> [ASSIGNMENT]: Repeat only the stretch of lines below that runs from the line with "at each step" through the line with "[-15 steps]", unaltered.

===== EXERCISE INPUT =====

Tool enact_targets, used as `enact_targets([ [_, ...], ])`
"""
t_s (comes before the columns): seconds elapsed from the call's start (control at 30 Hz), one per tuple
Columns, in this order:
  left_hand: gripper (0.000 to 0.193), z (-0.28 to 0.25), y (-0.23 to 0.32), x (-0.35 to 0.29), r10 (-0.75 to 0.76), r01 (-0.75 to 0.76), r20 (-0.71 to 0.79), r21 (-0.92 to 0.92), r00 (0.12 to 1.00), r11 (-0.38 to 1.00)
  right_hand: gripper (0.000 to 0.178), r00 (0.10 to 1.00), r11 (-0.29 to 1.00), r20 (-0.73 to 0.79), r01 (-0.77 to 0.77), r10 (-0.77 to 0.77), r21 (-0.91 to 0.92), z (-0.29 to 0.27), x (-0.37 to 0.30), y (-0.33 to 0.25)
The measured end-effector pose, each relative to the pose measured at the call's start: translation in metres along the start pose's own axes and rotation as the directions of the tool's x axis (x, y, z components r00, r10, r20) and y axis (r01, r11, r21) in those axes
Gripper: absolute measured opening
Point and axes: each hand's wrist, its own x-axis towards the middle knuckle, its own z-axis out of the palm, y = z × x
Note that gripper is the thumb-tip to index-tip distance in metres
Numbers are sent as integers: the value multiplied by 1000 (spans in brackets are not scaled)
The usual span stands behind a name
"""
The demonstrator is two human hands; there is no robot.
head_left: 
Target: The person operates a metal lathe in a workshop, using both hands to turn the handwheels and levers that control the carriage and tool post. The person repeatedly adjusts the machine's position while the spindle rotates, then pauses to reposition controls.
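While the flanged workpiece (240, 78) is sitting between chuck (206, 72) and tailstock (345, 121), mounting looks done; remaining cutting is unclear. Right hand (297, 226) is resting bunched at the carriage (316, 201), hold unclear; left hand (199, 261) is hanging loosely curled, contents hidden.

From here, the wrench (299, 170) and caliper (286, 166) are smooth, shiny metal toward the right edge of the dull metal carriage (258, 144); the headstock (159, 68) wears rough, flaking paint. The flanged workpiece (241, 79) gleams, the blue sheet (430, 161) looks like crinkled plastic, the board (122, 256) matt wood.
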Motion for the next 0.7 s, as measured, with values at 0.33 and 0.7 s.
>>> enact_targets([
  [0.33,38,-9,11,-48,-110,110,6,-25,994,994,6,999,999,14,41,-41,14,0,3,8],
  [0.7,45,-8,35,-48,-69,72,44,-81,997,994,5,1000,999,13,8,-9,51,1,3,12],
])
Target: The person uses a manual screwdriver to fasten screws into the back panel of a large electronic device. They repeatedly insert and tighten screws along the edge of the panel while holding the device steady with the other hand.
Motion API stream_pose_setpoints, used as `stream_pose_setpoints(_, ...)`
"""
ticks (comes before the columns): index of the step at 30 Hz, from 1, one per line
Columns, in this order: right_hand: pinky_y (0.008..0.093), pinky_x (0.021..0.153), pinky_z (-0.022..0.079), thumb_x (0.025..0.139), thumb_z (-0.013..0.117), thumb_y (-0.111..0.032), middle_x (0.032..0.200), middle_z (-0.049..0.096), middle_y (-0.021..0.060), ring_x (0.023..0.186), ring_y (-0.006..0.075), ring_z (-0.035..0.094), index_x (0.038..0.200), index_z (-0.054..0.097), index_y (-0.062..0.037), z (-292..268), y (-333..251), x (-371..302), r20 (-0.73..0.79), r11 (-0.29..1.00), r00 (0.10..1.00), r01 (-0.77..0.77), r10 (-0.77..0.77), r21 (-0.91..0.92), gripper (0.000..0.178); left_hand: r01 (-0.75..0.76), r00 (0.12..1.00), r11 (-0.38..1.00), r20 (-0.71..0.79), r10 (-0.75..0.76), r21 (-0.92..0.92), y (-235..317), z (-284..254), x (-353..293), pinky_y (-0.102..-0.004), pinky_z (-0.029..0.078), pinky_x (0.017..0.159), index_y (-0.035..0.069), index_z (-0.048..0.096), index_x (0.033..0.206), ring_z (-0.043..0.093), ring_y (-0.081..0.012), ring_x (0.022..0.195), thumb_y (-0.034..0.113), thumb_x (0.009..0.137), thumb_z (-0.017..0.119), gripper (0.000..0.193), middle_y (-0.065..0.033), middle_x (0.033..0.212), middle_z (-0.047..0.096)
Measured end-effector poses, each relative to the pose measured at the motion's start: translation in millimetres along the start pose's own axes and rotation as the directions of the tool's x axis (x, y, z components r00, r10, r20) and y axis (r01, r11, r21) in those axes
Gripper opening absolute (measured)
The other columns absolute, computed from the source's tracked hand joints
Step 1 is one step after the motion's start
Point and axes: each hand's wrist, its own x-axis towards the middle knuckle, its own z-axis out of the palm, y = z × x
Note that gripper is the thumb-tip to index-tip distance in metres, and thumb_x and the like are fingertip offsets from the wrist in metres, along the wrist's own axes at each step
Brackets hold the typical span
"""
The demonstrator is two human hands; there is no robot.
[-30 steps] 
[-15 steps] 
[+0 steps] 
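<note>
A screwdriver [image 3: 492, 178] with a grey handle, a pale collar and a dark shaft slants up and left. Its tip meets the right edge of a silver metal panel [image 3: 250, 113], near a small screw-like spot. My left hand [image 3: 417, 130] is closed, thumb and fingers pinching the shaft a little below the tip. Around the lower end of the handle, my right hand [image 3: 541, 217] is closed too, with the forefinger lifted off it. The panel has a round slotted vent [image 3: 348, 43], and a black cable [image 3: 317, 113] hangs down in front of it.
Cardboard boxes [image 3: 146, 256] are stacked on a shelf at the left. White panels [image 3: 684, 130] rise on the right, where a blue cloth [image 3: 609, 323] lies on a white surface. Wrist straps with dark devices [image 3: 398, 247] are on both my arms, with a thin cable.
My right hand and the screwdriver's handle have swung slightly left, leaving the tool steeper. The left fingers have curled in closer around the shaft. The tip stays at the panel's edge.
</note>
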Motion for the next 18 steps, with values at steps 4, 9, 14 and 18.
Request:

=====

> [TASK OUTPUT]:
Note that gripper is the thumb-tip to index-tip distance in metres, and thumb_x and the like are fingertip offsets from the wrist in metres, along the wrist's own axes at each step
Brackets hold the typical span
"""
The demonstrator is two human hands; there is no robot.
[-30 steps] 
[-15 steps] 

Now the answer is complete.